555 N.E.2d 238, 28 Mass. App. Ct. 671
CourtMassachusetts Appeals Court
DecidedJune 6, 1990
DocketNo. 89-P-1131
StatusPublished
Cited by4 cases

This text of 555 N.E.2d 238 (Apostolicas Properties Corp. v. Richman) is published on Counsel Stack Legal Research, covering Massachusetts Appeals Court primary law. Counsel Stack provides free access to over 12 million legal documents including statutes, case law, regulations, and constitutions.

Bluebook
Apostolicas Properties Corp. v. Richman, 555 N.E.2d 238, 28 Mass. App. Ct. 671 (Mass. Ct. App. 1990).

Opinion

Cutter, J.

This case is closely related to the divorce proceeding decided today, Richman v. Richman, ante 655 (the divorce case).2 It has been considered with that case by the same panel of this court.

In the divorce case the probate judge presiding at trial dealt with lists of the assets of Herbert J. Richman (the husband), and of Nanette S. Richman (the wife) which showed no land or other property of either the husband or the wife in Hollis, New Hampshire. The judge (also the presiding judge in the present case) in his findings and rulings in the divorce case refers to a circumstance, brought out in evidence received in the divorce case (also reproduced in the record in this case) where the husband admitted having told his secretary to sign the wife’s name to a deed (and probably other documents, and obtain subsequent apparent notarial authentication of the signature) relating to the sale to Nicholas P. Demis, Jr., of land in Hollis (hereafter the locus). In the latter part of 1985, such land stood in the joint names of the husband and wife. It does not seem to be contested that the wife herself did not sign or acknowledge the disputed deed, which was recorded about December 23, 1985.

The findings and rulings of the presiding judge in the divorce trial and the judgment nisi each were dated March 4, 1988. On July 20, 1988, the wife commenced, in the Superior Court in New Hampshire, an equity suit seeking to “quiet title” to the locus parcels, which in 1985 had been conveyed by the husband to Demis. Demis conveyed the locus by a deed recorded in March, 1988, to Apostólicas Properties Corporation (Apostólicas). Apostólicas, Bank of New Hampshire, N.A., and Demis (hereafter collectively referred to as the transferees) now assert (in this case) either title to the locus or security interests in it.

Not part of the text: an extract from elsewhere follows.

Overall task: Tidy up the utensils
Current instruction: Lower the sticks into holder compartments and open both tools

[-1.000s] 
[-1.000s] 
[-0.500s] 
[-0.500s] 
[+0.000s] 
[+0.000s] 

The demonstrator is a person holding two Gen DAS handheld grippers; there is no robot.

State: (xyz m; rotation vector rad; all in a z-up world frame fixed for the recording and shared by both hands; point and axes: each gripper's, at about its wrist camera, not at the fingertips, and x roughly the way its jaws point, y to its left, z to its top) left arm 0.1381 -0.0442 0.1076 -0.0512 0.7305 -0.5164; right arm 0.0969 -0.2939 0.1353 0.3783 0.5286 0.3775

On December 14, 1988, the present complaint was filed in the Probate Court by the transferees of the locus against the wife reciting essentially the circumstances already summa[673]*673rized and seeking principally declaratory relief.3 The present complaint (par. 12) also avers that, despite the wife’s assertions of forgery, “she ratified the sale [to Demis] by continuing to reside” with the husband at property in Dover, Massachusetts; that the presiding judge in the divorce trial considered the circumstances relating to the locus in connection with his distribution of marital assets of the Richmans pursuant to G. L. c. 208, § 34; and that the issues raised by the wife’s suit in New Hampshire had been “previously litigated” in the divorce case, so that the wife “is collaterally estopped from raising these same issues” in the New Hampshire proceeding. The transferees sought declaratory relief, in effect that the “[f]inal [j]udgment” of the judge in the divorce case was dispositive of “any alleged title interest” in the locus.

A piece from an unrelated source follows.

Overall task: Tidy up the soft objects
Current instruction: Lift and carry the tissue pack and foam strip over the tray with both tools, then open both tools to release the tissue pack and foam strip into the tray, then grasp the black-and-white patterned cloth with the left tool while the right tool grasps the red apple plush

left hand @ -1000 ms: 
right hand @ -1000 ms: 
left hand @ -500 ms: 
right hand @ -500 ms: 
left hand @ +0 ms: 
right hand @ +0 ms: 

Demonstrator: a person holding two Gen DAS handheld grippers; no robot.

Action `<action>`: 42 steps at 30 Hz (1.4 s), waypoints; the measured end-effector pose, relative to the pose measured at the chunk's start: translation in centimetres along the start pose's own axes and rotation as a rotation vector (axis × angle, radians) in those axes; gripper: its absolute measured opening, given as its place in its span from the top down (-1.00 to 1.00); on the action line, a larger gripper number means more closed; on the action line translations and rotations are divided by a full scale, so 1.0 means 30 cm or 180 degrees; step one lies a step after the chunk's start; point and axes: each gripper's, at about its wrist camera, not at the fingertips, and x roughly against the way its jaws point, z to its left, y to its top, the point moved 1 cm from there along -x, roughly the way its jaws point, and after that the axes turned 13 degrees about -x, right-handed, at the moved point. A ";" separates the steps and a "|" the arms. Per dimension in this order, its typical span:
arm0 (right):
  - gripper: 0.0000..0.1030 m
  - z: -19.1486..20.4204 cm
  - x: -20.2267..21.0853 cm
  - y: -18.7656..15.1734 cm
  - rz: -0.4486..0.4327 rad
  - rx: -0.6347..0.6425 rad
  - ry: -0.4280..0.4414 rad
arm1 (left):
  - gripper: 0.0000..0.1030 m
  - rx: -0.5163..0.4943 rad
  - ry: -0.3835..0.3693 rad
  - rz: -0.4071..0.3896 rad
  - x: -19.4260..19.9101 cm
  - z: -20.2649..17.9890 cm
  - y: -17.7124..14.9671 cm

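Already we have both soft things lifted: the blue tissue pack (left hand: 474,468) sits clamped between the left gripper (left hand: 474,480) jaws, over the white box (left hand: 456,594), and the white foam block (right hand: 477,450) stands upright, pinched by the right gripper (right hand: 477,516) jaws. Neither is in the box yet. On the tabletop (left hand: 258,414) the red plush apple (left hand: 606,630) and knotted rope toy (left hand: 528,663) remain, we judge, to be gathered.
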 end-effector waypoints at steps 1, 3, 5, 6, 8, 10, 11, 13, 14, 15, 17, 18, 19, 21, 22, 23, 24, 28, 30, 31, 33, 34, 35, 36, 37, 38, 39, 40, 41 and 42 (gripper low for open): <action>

By separate motions the wife sought to stay this present proceeding until after decision by this court of the appeals in the divorce case and to have the presiding judge in the divorce case and in this case ordered to recuse himself. Both motions were denied by the trial judge on April 19, 1989, after hearing.4

On May 25, 1989, the transferees as a group filed a motion for summary judgment in the present case. To obtain this judgment the transferees relied essentially upon documents and evidence from the divorce case introduced in the present case by the affidavit of the transferees’ counsel referred to in note 2, supra. The wife (in opposition to the transferees’ motion) submitted an affidavit dated June 12, [674]*6741989, stating (among other matters) essentially that no evidence was presented in the divorce case trial covering a possible continuing interest of the wife in the locus. A copy of an affidavit by Demis and his wife introduced in the New Hampshire equity suit, sworn to on March 21, 1989, also was submitted, showing that the wife (Mrs. Richman) had known of the sale of the locus to Demis and his wife and had sent flowers to Mrs. Demis in September, 1986, when the Demis couple had moved to the locus, congratulating them on acquiring the locus.

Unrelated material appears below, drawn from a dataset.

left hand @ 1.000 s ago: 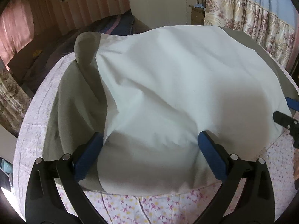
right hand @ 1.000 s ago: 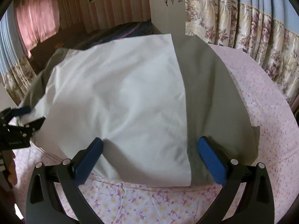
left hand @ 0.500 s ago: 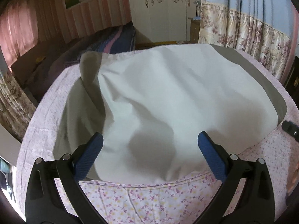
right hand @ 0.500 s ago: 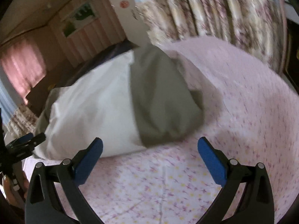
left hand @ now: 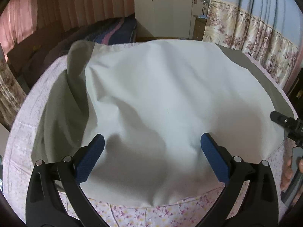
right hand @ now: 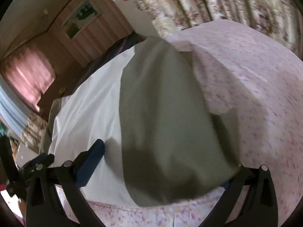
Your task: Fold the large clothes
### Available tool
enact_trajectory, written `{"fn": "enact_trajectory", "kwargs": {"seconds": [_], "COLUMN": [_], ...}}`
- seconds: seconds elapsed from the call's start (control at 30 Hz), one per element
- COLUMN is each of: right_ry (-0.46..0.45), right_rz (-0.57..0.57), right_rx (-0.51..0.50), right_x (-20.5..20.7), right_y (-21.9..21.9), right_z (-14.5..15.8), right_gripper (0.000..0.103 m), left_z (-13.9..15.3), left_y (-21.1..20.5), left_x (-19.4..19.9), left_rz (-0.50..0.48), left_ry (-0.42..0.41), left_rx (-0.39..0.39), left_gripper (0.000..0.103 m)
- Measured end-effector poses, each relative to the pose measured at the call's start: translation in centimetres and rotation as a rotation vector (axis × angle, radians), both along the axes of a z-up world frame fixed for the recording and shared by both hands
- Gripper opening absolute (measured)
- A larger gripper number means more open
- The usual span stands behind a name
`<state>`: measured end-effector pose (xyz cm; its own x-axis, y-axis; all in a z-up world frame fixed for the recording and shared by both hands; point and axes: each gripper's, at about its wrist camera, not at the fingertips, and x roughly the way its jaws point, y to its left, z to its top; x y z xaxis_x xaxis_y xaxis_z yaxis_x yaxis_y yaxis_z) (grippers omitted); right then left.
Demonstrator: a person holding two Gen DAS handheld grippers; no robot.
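bedspread [right hand: 265, 104] right of garment [left hand: 161, 94]: bare | left claw [left hand: 152, 158]: spread over cloth

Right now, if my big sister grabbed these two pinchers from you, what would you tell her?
Left gripper: open, holding nothing, over the near edge of the white cloth.
Right gripper: open, with the grey-green layer bulging between its fingers, not pinched.
The garment lies spread on the pink flowery bedsheet, white on top and grey-green showing along both sides.
Done: it is laid out, and may be folded over once.
Left: smooth the left-side wrinkles, then pinch the near edge and fold again.
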<state>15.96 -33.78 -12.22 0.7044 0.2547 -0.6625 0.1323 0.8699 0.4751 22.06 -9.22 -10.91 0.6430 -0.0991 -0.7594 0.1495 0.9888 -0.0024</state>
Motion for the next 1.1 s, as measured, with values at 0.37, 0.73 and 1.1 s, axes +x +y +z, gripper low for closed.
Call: {"fn": "enact_trajectory", "kwargs": {"seconds": [0.37,0.73,1.1], "right_ry": [-0.064,-0.267,-0.391], "right_rz": [0.072,0.203,0.533], "right_rx": [-0.041,-0.327,-0.558], "right_x": [1.1,0.7,1.2], "right_y": [1.5,8.3,25.7], "right_z": [1.5,9.6,17.5], "right_gripper": [0.047,0.025,0.017], "left_z": [-1.7,-0.6,5.9], "left_y": [-1.3,-1.0,15.2], "left_x": [1.9,2.0,-1.1], "left_rz": [-0.031,-0.069,0.056], "left_ry": [0.049,0.029,-0.089], "left_rx": [0.052,0.116,0.121], "left_gripper": [0.100,0.100,0.100]}}
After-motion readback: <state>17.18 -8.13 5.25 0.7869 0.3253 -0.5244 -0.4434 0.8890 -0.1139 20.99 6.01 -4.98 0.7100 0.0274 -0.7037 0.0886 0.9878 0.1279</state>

The judge, after hearing, allowed the motion for summary judgment. Judgment was entered on June 14, 1989, after a finding by the judge that “there is no genuine issue of material fact and that the . . . [transferees] are entitled to judgment as a matter of law.” The judgment then declared:

“1. Any interest which Nanette S. Richman may have had in . . . [the locus] was litigated [and] adjudicated during the trial of her complaint for divorce [the divorce case] . . . judgment on which was entered on March 11, 1988.
“2. The . . . [judge in the divorce case] considered the testimony of Nanette S. Richman and Herbert J. Rich-man regarding . . . [the locus] and specifically the transfer of that property to Nicholas P. Demis, Jr., in formulating its judgment on the complaint for divorce. That judgment was intended to be dispositive of any interest in . . . [the locus] or its proceeds, which Nanette S. Richman or Herbert J. Richman may have had. Any chose in action which . . . Nanette S. Richman may have had against Herbert J. Richman, or his successors in title, the plaintiffs herein, in connection with the transfer of the . . . [locus] was considered by the judgment entered in the divorce proceeding. Nanette S. Richman had a full and fair opportunity to litigate these issues during the divorce trial. Consideration of the parties’ interests in . . . [the locus] was essential to an adjudication of their claims for distribution of the marital estate.”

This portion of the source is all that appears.